## Exercise details
Return the listing below exactly. Leave its pictures out.

## Source material
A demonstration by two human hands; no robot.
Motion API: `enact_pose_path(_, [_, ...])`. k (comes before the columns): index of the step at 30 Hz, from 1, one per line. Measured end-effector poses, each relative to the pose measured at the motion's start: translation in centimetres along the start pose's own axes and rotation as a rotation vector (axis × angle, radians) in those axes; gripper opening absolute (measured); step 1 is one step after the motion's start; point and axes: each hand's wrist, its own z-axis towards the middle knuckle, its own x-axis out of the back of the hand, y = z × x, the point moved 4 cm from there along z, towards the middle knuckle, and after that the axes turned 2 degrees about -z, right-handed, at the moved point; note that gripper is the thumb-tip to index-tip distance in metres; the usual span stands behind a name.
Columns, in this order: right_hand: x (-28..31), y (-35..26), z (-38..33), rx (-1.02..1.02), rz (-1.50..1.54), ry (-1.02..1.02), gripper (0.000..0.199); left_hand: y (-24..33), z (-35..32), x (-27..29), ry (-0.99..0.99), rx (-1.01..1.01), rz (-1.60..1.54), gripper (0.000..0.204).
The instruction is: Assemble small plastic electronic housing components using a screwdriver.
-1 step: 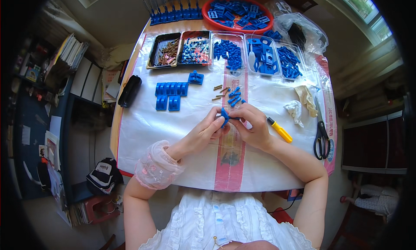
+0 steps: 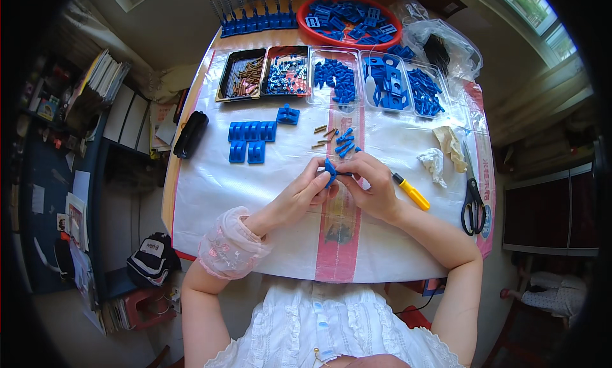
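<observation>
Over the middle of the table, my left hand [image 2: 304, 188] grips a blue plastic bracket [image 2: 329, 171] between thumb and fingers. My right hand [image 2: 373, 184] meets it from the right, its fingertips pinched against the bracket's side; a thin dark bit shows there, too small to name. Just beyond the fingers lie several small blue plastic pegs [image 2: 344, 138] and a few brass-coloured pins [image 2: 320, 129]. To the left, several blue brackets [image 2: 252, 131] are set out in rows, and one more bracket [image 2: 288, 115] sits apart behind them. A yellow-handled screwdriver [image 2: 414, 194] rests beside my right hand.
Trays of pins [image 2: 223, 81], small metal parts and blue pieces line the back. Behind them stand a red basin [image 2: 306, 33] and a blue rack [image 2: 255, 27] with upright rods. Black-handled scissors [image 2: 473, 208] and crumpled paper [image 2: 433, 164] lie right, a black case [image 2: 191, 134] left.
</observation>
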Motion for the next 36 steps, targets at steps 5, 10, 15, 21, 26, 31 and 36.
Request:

## Solution to the problem
A demonstration by two human hands; no robot.
Motion API: `enact_pose_path(_, [_, ...])`. k (comes before the columns): index of the step at 30 Hz, from 1, one per line. Measured end-effector poses, each relative to the pose measured at the motion's start: translation in centimetres along the start pose's own axes and rotation as a rotation vector (axis × angle, radians) in those axes; gripper opening absolute (measured); step 1 is one step after the motion's start; point and axes: each hand's wrist, its own z-axis towards the middle knuckle, its own x-axis out of the back of the hand, y = z × x, the point moved 4 cm from there along z, towards the middle knuckle, and after that the axes turned 2 degrees about -z, right-handed, at the moved point; note that gripper is the thumb-tip to index-tip distance in metres; the usual span stands behind a name.
Columns, in this order: right_hand: x (-28..31), y (-35..26), z (-38..33), rx (-1.02..1.02), rz (-1.50..1.54), ry (-1.02..1.02), gripper (0.000..0.199); left_hand: y (-24..33), z (-35..32), x (-27..29), ry (-0.99..0.99), rx (-1.01..1.01), rz (-1.60..1.54), gripper (0.000..0.204).
The instruction is: Assemble small plastic electronic housing components using a screwdriver.
-1 step: 
+0 steps: 
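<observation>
Over the middle of the table, my left hand [image 2: 304, 188] grips a blue plastic bracket [image 2: 329, 171] between thumb and fingers. My right hand [image 2: 373, 184] meets it from the right, its fingertips pinched against the bracket's side; a thin dark bit shows there, too small to name. Just beyond the fingers lie several small blue plastic pegs [image 2: 344, 138] and a few brass-coloured pins [image 2: 320, 129]. To the left, several blue brackets [image 2: 252, 131] are set out in rows, and one more bracket [image 2: 288, 115] sits apart behind them. A yellow-handled screwdriver [image 2: 414, 194] rests beside my right hand.
Trays of pins [image 2: 223, 81], small metal parts and blue pieces line the back. Behind them stand a red basin [image 2: 306, 33] and a blue rack [image 2: 255, 27] with upright rods. Black-handled scissors [image 2: 473, 208] and crumpled paper [image 2: 433, 164] lie right, a black case [image 2: 191, 134] left.
</observation>
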Motion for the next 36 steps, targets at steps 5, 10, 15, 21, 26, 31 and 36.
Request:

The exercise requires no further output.